There are two common tri color combinations seen in Australian Shepherds; Black/White/Copper and Red/White/Copper. These coats are usually formed by having a gene expressed for either black or red coloring, plus another gene expressed that allows the copper patches to appear.
Whether any given Aussie is black or red is rather simple. The black coat color gene is known as dominant, whereas the red coat color gene (also known as liver) is known as a recessive coat gene.
When a puppy is born, it receives one coat color gene from each parent, giving them two total. How these genes interact with each other determines which one will be expressed to be the actual coat color seen in the dog.
Recessive vs Dominant Genes
A dominant gene will always be expressed over a recessive gene. Therefore, if one of the genes given to the puppy is the dominant black gene, their coat will always be black, even if there is a red gene present.
The only way for a red coat to appear is if the puppy has two copies of the recessive red gene; as there is no dominant gene blocking it, this color is now the one expressed.
It is also important to note that a black Australian Shepherd can carry both a black dominant gene and a red recessive gene. Due to this, they could potentially pass on the red gene to their offspring, possibly creating red-coated Aussies. Despite the fact the parent is black-coated!
As for the copper patches, they may or may not appear due to another gene. If they do appear, you have yourself a tri color Aussie! If not, you have a bi color Aussie.
Copper patches stem from a gene called agouti. The dominant version of this gene carries the copper patches, whilst the recessive version of this gene leads to no copper markings. So just as simple as before right?
Sadly, there is a bit more to this one! If there is a dominant gene known as K present, this will completely override tan markings appearing at all, regardless which version of the agouti gene is present.
If you are intrigued about the genetic makeup of the parent dogs of any given puppy, a good breeder should be able to describe with confidence the coat color possibilities of their offspring. Knowing this info will make that conversation go a lot smoother!

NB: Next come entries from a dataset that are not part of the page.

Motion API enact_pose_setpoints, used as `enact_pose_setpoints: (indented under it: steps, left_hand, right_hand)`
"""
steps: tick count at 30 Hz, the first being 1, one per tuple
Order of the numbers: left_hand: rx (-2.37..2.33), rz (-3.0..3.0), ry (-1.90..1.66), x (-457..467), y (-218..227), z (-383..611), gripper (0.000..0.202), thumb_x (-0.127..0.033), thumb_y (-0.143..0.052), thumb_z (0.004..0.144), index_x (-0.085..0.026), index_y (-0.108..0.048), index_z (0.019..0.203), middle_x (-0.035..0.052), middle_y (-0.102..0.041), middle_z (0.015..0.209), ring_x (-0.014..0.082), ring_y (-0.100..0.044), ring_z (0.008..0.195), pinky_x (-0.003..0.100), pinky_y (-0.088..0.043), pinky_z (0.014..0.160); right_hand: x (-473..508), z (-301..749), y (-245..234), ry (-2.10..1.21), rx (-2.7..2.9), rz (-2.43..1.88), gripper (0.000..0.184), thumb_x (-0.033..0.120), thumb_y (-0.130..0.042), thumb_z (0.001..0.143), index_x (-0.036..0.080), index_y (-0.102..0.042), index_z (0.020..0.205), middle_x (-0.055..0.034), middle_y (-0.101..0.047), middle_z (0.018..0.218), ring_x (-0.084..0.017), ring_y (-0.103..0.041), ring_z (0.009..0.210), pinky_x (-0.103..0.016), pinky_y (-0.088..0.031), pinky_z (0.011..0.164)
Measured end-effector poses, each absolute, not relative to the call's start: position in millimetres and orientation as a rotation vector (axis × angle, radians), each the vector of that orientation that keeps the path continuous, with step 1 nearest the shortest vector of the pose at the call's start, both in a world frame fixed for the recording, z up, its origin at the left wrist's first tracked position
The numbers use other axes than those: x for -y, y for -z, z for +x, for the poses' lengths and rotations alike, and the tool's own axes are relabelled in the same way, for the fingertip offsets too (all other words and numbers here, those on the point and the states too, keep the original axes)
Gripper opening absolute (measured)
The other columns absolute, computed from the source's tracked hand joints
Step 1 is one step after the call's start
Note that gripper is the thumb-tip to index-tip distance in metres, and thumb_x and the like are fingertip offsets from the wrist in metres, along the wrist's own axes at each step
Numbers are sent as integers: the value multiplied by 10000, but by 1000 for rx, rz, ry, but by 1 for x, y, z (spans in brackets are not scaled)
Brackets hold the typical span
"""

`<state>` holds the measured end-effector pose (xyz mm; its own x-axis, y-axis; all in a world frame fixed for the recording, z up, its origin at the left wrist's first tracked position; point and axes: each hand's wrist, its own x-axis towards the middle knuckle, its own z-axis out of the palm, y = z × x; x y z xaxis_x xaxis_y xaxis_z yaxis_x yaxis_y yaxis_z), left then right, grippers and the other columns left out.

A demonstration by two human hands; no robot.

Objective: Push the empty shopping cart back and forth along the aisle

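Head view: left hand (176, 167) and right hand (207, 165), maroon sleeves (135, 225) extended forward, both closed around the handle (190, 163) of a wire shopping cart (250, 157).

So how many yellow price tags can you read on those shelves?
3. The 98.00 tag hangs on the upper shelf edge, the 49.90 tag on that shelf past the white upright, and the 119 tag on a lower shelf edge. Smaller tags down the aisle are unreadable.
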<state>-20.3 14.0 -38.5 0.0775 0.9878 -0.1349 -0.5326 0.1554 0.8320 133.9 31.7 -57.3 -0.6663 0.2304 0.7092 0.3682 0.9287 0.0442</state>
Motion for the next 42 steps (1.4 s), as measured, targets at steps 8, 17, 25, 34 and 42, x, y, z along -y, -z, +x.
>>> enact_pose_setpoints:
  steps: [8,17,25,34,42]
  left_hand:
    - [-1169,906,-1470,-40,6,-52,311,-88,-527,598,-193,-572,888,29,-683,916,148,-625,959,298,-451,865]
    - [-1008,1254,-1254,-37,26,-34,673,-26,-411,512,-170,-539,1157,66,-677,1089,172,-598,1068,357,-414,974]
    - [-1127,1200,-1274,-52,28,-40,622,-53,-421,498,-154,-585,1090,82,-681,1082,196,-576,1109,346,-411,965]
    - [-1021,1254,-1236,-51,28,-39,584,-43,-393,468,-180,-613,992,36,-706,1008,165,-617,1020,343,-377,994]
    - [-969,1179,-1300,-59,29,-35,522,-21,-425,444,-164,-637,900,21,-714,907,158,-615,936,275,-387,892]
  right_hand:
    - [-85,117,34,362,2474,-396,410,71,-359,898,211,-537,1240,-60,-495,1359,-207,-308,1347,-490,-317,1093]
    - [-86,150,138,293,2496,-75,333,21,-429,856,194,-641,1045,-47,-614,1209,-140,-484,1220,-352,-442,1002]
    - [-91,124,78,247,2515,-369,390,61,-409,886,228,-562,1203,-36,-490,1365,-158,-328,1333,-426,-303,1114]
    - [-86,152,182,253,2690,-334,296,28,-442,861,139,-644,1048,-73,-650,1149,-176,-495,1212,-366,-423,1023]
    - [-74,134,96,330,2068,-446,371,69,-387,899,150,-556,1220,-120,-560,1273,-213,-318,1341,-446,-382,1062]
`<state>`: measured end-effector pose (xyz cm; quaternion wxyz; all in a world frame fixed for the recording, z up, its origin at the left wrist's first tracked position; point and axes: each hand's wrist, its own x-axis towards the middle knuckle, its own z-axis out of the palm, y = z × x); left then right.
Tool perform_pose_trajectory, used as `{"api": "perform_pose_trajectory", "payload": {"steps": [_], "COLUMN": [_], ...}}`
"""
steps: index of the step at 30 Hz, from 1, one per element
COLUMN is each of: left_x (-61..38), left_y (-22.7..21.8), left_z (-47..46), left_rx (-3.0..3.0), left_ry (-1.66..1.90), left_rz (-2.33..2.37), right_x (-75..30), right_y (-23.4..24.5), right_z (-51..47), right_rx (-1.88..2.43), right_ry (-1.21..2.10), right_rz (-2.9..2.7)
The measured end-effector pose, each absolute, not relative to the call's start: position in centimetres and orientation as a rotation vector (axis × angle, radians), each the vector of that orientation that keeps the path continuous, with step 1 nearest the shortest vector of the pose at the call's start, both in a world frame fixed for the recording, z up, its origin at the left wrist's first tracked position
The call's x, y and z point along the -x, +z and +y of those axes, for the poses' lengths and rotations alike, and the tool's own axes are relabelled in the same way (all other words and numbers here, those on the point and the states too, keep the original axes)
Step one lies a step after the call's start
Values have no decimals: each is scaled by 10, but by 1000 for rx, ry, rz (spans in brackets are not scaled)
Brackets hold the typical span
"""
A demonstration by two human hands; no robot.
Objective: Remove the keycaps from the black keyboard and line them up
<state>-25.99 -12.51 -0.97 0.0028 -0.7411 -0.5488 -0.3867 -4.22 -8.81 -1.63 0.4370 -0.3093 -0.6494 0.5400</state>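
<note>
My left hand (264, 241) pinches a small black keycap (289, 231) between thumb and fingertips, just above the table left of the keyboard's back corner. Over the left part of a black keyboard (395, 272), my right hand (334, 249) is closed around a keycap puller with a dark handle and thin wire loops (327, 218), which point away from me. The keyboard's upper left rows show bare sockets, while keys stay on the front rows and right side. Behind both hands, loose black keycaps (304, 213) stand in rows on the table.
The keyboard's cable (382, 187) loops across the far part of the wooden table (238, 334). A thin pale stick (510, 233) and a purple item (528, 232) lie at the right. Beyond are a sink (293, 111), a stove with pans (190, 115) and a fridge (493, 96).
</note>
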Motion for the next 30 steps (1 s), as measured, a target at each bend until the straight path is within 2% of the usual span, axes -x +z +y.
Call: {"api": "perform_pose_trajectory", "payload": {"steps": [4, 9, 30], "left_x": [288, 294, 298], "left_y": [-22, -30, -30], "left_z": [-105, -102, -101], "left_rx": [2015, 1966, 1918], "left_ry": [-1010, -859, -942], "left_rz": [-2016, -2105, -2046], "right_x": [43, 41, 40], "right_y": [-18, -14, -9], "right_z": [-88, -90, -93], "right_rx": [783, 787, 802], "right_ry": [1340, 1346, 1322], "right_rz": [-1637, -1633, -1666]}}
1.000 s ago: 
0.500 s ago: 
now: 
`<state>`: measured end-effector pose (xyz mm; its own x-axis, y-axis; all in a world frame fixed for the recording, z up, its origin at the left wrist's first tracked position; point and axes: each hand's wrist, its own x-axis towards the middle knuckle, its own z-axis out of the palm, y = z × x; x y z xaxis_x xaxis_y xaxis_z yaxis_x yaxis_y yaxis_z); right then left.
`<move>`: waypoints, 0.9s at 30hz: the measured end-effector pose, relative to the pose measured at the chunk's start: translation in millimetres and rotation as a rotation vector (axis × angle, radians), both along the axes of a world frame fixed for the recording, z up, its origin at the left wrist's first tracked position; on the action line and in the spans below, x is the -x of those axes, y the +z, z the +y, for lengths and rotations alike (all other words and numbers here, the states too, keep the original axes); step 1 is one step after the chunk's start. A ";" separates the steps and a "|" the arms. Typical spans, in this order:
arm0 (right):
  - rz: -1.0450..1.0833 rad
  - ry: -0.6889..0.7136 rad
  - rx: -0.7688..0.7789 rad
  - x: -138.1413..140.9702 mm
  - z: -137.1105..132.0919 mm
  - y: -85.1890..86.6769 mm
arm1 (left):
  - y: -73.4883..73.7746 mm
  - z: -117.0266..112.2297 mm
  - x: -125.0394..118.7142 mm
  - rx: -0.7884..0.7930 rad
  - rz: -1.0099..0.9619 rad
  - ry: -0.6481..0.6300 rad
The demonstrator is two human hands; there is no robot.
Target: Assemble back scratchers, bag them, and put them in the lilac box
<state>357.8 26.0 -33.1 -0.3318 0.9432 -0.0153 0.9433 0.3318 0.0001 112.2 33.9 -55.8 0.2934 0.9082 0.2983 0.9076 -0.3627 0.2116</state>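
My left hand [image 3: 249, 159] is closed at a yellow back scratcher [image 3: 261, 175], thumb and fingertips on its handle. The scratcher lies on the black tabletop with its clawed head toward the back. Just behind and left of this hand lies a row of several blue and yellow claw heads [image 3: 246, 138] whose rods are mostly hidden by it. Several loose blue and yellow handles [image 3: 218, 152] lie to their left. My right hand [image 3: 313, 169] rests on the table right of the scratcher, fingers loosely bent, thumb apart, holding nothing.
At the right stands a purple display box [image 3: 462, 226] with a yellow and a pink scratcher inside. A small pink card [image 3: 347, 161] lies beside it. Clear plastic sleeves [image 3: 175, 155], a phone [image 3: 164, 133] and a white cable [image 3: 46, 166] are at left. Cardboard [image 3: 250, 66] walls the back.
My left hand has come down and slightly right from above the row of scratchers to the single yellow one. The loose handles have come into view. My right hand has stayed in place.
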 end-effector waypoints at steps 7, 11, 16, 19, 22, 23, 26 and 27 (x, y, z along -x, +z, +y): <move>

Does Pattern Change Temperament?
There are no notable differences between Tri Color Australian Shepherds and Aussies of other coats. There are some who may believe that there is a difference, but there is no scientific evidence on the matter. Be wary of breeders who advertise Tri Color Australian Shepherds as having a certain temperament.
There are many factors that make up any given dog’s temperament, such as their upbringing. The amount and quality of training and socialization they have received, and their current situation, also play a role.
It is impossible for a breeder to state with confidence what temperament a dog will gain. Such breeders are likely to be falsely advertising.
However, there are some common traits that do appear provided the Aussie has been raised well. These include cheerfulness, loyalty, herding instincts and a loving nature.
Tri Color Australian Shepherd Health
The other common coat variation found within the Australian Shepherd is known as Merle. This refers to Aussies with mottled coats. For example, they may have a predominately red coat that is spotted with white markings across the body. Other characteristics of Merle dogs include blue eyes and variations in skin pigment.
Unfortunately, the Merle coat carries with it higher risks of congenital deafness and ocular disorders such as microphthalmia.
Congenital Deafness is caused by a lack of pigment in the ears. Dogs who have white fur around and inside the ear are likely to be afflicted by this condition, and it can cause deafness in one or both ears. Merle dogs are particularly at risk of this condition due to the fact that their coats have the potential to have a lot more white fur than other coat variations.
Microphthalmia is a condition characterized by smaller than usual eyes. Dogs with the condition appear to have third eyelids and recessed eyes. Depending on the severity of the condition, this condition could cause blindness.
The risks for these conditions can be increased even further if a Merle dog is bred with another Merle dog. This leads to serious risks for severe forms of the conditions above.